Data records:
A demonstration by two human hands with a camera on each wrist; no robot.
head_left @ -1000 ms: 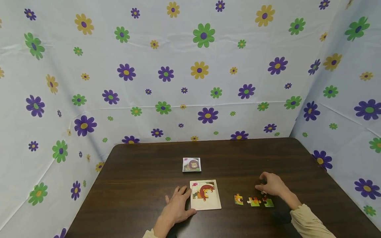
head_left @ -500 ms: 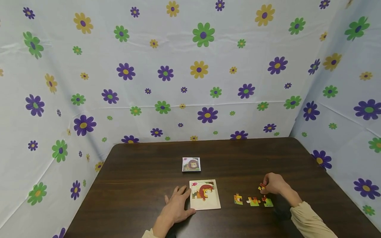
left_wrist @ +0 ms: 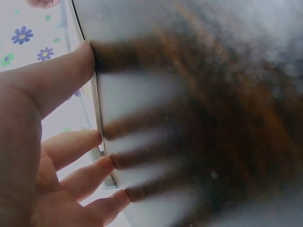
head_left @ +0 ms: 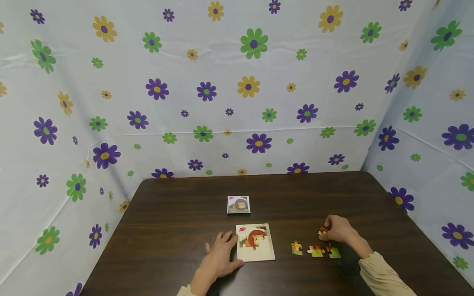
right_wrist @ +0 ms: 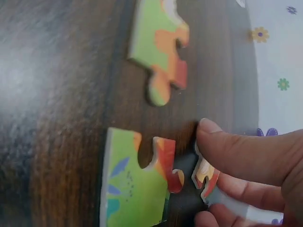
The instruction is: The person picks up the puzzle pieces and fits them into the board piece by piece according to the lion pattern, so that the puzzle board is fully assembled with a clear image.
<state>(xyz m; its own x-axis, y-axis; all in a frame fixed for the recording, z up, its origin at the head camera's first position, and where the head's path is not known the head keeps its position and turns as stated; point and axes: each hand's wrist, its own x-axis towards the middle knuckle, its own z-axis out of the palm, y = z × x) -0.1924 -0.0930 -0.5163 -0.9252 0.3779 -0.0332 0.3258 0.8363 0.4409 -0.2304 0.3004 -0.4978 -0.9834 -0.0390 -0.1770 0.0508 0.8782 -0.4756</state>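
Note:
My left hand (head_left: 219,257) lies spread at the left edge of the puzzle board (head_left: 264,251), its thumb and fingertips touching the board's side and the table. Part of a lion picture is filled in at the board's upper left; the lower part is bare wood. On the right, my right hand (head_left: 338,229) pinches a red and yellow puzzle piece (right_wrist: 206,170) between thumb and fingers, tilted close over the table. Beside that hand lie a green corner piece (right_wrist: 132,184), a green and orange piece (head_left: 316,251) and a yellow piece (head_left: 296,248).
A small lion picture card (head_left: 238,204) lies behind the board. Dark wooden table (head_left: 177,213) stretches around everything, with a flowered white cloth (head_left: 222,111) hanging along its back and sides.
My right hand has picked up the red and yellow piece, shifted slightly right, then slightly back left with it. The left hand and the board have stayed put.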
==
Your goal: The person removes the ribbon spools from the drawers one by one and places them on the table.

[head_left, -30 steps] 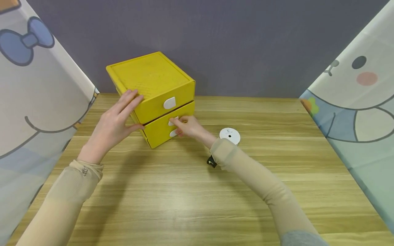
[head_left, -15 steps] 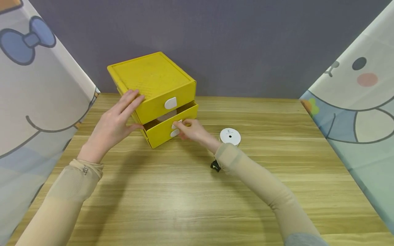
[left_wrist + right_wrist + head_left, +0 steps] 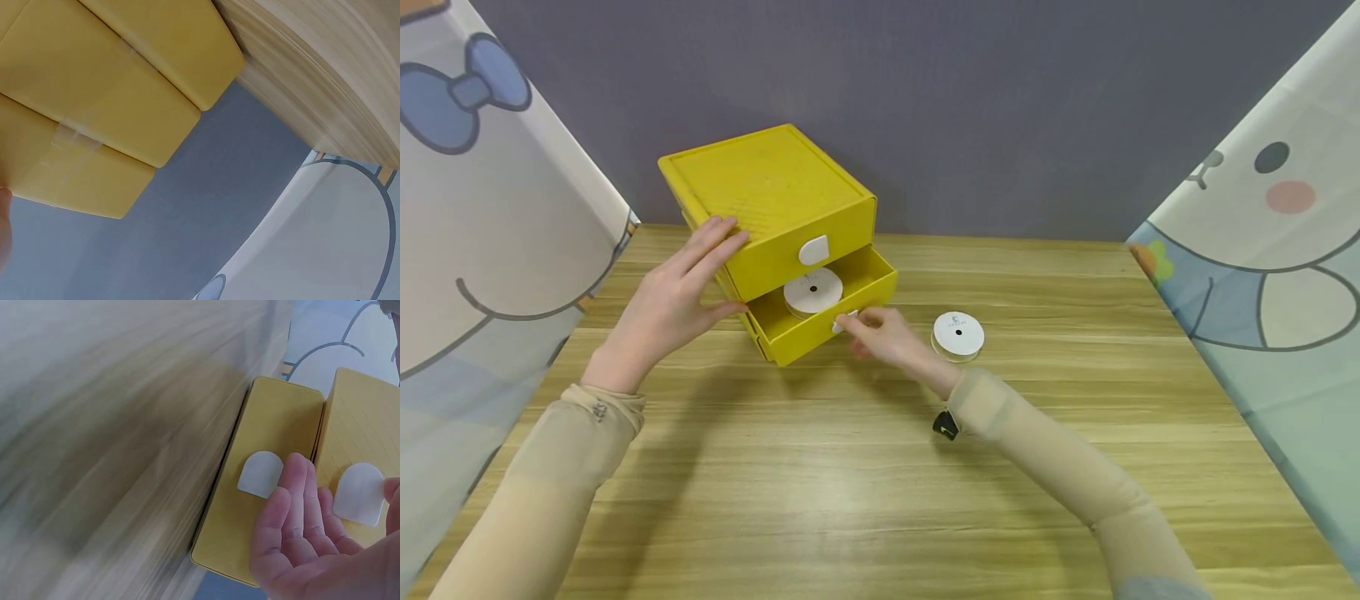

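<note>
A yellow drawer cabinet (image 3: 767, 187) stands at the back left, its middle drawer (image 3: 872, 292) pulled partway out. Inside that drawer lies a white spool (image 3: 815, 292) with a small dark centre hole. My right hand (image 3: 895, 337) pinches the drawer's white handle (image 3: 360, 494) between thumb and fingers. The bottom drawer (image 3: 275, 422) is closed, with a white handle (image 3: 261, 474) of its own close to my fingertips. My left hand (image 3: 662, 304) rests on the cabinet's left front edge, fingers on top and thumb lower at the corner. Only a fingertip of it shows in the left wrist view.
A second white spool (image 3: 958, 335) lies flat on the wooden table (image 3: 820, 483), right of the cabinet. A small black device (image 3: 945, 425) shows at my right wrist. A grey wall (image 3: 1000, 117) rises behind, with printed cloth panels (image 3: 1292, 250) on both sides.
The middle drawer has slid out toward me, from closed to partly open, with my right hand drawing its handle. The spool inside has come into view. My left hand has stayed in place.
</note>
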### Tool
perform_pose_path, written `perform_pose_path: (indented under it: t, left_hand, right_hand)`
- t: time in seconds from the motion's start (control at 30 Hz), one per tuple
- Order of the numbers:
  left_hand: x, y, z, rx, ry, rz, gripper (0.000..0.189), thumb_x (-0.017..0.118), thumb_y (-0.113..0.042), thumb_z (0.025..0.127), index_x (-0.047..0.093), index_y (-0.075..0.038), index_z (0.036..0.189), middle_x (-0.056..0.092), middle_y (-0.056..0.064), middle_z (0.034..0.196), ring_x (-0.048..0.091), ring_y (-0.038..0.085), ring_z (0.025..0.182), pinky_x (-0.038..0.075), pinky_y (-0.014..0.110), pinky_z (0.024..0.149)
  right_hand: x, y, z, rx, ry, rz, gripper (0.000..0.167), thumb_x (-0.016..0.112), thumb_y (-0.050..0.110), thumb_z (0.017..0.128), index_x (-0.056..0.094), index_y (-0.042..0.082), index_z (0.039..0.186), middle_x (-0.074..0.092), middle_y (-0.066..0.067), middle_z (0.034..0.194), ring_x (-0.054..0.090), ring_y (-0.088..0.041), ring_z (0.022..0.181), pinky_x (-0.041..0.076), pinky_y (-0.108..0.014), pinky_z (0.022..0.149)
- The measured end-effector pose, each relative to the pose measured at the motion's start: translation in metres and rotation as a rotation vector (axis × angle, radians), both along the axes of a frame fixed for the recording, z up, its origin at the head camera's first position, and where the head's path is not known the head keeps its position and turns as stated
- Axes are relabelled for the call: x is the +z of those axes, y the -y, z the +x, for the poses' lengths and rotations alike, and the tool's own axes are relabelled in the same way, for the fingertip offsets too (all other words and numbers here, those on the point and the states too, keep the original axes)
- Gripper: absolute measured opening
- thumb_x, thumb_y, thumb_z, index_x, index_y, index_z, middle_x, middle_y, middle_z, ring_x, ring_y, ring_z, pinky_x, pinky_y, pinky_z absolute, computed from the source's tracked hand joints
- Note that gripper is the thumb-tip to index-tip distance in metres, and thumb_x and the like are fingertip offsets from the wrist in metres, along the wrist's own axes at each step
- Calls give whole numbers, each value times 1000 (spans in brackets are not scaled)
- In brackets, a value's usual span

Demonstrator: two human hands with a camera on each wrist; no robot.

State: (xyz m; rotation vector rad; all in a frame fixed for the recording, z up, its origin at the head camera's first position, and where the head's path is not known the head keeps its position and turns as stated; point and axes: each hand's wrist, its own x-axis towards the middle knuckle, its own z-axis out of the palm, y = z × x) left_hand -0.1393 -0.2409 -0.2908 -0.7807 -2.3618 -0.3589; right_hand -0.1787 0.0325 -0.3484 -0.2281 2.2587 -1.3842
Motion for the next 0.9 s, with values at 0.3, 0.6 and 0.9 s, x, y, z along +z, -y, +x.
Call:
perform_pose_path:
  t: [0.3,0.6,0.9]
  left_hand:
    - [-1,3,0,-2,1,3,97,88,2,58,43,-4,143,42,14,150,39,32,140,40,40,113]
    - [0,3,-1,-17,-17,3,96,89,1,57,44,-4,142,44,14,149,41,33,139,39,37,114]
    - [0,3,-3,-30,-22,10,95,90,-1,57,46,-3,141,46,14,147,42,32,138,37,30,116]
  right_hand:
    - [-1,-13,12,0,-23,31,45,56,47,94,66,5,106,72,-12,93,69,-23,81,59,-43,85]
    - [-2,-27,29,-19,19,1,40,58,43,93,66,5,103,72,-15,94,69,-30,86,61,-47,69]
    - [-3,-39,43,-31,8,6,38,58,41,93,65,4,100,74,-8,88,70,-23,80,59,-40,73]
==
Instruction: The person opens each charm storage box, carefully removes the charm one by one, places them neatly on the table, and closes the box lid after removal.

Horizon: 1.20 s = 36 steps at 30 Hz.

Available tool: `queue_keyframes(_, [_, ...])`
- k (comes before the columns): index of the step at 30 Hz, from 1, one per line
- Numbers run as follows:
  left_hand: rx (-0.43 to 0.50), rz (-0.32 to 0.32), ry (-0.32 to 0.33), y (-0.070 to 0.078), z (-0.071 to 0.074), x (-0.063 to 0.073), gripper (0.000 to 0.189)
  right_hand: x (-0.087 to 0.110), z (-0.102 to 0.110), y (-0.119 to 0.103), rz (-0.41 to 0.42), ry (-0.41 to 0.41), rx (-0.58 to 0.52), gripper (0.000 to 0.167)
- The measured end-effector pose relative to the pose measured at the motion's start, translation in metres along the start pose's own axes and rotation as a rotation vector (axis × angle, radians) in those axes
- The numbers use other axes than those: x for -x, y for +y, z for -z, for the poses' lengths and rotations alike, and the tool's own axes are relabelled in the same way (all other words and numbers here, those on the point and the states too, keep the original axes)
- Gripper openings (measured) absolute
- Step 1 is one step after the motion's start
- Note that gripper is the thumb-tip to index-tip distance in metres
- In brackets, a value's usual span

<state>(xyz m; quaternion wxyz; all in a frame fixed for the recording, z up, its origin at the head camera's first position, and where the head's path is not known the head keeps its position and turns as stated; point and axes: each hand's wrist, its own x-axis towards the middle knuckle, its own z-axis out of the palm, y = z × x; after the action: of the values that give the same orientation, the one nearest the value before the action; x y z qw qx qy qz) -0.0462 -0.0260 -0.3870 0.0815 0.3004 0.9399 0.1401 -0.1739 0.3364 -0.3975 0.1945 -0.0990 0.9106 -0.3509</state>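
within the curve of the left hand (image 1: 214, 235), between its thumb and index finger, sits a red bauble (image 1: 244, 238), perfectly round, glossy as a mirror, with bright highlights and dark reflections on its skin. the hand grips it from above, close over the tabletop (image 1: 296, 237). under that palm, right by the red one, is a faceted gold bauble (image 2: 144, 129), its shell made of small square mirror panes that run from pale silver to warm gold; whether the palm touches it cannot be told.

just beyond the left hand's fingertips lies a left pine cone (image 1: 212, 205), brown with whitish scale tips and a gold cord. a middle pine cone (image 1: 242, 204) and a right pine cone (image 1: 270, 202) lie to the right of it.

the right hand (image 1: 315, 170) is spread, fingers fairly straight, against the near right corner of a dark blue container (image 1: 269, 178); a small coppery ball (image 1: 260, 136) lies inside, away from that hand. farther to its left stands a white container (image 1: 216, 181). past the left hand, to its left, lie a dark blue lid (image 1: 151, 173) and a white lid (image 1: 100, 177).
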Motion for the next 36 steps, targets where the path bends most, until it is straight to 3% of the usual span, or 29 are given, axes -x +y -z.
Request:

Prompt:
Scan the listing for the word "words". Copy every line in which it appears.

Solution:
- Axes are relabelled for the call: x is the +z of those axes, y the -y, z the +x, for the poses' lengths and rotations alike, and the tool's own axes are relabelled in the same way, for the fingertip offsets too (all other words and numbers here, those on the point and the states too, keep the original axes)
- The numbers use other axes than those: x for -x, y for +y, z for -z, for the poses' lengths and rotations alike, and the tool's own axes are relabelled in the same way (all other words and numbers here, those on the point and the states too, keep the original axes)

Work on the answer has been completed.